Lines from the material below that hold the string "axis" are what is needed; copy each of them.

Data below:

+ + +

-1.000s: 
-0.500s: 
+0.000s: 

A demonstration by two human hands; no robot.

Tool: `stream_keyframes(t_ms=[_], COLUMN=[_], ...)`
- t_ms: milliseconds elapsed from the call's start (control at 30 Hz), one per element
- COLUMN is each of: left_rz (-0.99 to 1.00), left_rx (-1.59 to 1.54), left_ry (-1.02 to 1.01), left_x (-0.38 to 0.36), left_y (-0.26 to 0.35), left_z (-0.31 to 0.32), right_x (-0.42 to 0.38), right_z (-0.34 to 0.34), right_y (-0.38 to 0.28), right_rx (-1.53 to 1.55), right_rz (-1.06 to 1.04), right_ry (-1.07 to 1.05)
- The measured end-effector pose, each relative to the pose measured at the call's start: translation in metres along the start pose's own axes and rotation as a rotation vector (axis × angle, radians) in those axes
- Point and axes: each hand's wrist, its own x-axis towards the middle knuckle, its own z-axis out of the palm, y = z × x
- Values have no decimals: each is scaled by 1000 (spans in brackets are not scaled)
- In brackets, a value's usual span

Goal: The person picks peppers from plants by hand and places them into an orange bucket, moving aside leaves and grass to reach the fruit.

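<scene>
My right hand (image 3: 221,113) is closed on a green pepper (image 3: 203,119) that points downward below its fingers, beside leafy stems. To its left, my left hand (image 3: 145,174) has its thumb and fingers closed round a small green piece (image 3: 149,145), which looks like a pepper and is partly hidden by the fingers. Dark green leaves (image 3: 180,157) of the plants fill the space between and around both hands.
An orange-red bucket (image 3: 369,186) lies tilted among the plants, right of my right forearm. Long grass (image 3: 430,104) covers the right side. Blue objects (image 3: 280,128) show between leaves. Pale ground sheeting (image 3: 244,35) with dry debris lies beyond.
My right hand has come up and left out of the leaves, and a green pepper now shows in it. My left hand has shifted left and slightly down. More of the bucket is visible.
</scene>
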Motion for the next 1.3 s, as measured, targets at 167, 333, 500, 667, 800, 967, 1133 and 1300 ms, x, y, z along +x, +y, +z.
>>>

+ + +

Result:
- The measured end-effector pose, each relative to the pose measured at the call's start: translation in metres along the start pose's own axes and rotation as a rotation vector (axis × angle, radians) in those axes
- Point and axes: each hand's wrist, its own x-axis towards the middle knuckle, its own z-axis out of the palm, y = z × x

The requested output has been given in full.